As nationwide demonstrations continue to simmer, interviews with millennial and Generation Z protesters and activists across racial lines reflect a steady suspicion about the value and effectiveness of voting alone. Their disillusionment threatens to perpetuate a consistent generational gap in election turnout, hinting at a key challenge facing Joseph R. Biden Jr.

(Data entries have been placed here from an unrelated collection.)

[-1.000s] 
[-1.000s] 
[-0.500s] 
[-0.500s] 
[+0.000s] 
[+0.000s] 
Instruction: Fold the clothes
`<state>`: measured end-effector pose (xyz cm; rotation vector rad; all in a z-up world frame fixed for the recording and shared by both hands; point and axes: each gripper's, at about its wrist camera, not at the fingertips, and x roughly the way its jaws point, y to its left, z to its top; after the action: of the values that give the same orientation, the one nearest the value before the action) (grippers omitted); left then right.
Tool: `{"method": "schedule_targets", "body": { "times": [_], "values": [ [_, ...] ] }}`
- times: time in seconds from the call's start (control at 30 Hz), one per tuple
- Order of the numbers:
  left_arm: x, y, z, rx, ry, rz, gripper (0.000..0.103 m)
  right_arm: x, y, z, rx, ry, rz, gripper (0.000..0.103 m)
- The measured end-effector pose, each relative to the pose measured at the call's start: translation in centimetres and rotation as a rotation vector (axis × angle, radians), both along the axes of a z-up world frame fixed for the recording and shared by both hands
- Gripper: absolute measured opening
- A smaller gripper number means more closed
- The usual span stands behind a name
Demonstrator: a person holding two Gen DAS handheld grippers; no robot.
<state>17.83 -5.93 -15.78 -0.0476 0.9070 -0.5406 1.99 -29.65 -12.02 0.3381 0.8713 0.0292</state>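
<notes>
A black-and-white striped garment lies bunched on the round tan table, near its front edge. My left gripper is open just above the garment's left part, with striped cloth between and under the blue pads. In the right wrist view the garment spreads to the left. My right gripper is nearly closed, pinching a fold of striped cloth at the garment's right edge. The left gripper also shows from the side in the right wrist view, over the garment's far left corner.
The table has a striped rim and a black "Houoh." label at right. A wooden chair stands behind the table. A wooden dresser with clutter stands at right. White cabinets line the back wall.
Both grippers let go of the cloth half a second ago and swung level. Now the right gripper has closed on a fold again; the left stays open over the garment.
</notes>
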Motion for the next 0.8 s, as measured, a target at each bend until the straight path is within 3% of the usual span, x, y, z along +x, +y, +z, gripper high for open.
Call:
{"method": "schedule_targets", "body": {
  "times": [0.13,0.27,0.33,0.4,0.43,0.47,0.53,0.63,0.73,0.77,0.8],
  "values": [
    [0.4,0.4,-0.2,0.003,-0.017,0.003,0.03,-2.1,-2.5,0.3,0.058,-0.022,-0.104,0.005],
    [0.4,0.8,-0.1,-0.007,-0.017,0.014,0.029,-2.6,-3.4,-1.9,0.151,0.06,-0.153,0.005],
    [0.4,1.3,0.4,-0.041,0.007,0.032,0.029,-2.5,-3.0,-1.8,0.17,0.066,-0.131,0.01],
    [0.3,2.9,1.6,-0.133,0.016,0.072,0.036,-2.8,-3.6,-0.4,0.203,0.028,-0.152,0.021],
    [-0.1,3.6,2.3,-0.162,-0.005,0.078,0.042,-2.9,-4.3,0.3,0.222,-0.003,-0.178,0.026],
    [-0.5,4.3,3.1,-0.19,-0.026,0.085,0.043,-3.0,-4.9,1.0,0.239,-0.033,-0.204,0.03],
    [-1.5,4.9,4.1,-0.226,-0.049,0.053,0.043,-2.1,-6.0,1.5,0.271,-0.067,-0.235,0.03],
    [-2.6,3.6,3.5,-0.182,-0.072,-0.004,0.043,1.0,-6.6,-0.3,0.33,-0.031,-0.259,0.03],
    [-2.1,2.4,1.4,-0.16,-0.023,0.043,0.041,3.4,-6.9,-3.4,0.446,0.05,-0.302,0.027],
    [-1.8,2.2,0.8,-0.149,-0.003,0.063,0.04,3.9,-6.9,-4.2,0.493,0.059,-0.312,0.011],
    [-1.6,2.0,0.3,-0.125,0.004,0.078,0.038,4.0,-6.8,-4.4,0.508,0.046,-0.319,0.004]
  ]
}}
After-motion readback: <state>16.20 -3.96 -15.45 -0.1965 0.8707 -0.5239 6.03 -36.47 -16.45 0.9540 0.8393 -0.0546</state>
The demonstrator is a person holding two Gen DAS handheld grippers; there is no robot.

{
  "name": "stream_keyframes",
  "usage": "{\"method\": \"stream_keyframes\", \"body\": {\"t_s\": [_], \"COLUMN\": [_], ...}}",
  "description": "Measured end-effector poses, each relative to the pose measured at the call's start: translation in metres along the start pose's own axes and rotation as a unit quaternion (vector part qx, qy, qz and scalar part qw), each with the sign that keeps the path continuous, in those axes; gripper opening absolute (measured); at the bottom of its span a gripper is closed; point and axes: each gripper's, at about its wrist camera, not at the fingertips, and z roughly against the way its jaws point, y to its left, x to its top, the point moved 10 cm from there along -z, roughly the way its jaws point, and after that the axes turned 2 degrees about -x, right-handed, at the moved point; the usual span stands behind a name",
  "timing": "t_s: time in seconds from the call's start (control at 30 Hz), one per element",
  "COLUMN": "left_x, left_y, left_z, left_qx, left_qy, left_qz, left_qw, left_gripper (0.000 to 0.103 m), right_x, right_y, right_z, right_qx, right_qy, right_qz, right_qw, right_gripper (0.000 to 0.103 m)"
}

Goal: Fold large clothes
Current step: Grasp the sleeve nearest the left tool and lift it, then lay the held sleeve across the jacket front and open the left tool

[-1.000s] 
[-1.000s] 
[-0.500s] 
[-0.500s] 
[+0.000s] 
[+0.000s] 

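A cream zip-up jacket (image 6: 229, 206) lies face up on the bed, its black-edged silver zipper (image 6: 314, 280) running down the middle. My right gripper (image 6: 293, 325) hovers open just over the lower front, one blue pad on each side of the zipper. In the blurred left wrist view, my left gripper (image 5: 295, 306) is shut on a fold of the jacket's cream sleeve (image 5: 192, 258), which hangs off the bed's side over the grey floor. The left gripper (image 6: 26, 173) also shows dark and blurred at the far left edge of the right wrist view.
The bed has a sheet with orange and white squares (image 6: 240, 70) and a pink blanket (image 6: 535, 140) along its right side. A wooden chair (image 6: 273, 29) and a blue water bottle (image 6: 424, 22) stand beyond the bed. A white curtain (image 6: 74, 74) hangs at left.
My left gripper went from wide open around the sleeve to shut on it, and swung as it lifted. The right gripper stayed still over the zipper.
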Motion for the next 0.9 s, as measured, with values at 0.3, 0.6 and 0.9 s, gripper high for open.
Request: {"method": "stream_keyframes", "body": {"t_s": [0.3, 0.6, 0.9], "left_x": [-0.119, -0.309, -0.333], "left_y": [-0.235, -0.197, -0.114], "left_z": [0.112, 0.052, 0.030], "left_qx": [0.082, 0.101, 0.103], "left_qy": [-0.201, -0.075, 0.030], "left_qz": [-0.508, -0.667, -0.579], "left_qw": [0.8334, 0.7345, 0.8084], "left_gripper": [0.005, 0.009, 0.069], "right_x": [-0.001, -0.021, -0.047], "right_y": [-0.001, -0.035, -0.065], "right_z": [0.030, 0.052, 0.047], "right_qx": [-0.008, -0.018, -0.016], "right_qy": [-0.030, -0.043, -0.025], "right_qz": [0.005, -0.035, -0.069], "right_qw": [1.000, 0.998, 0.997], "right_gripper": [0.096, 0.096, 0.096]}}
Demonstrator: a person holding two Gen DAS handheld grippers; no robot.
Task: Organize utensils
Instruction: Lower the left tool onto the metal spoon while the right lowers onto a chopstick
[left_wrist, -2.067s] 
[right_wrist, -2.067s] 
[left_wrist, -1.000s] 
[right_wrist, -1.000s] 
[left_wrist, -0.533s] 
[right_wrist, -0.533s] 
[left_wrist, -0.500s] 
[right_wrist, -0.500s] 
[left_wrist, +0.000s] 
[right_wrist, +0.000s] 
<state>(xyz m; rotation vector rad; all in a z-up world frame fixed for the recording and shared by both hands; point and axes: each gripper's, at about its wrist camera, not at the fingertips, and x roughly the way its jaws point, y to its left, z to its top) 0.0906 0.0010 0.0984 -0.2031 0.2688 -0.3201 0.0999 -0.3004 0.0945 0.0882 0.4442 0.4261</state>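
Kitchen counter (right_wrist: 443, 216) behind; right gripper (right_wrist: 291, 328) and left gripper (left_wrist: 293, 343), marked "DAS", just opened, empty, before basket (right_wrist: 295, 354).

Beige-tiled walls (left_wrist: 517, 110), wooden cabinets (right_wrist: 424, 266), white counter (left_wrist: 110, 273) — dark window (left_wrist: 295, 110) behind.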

The former vice president, who announced Friday evening that he had earned a majority of delegates in the Democratic primary contest, has struggled to generate youth enthusiasm despite the demographic’s broad disapproval of President Trump.
To some degree, this dynamic has figured in political fights across the decades: Voters are disproportionately old; marchers are disproportionately young. (Even in the 2018 midterms, when youth engagement spiked compared with four years prior, turnout registered at about 36 percent for voting-age citizens under 30 and nearly twice that for those 65 and up, according to Census Bureau data.)
But the frustrations of today’s younger Americans also speak to the particular conditions of the era, with a preferred candidate in the last two Democratic presidential primaries, Senator Bernie Sanders of Vermont, falling short twice and a sense that those in office have done little to stem a flood of crises.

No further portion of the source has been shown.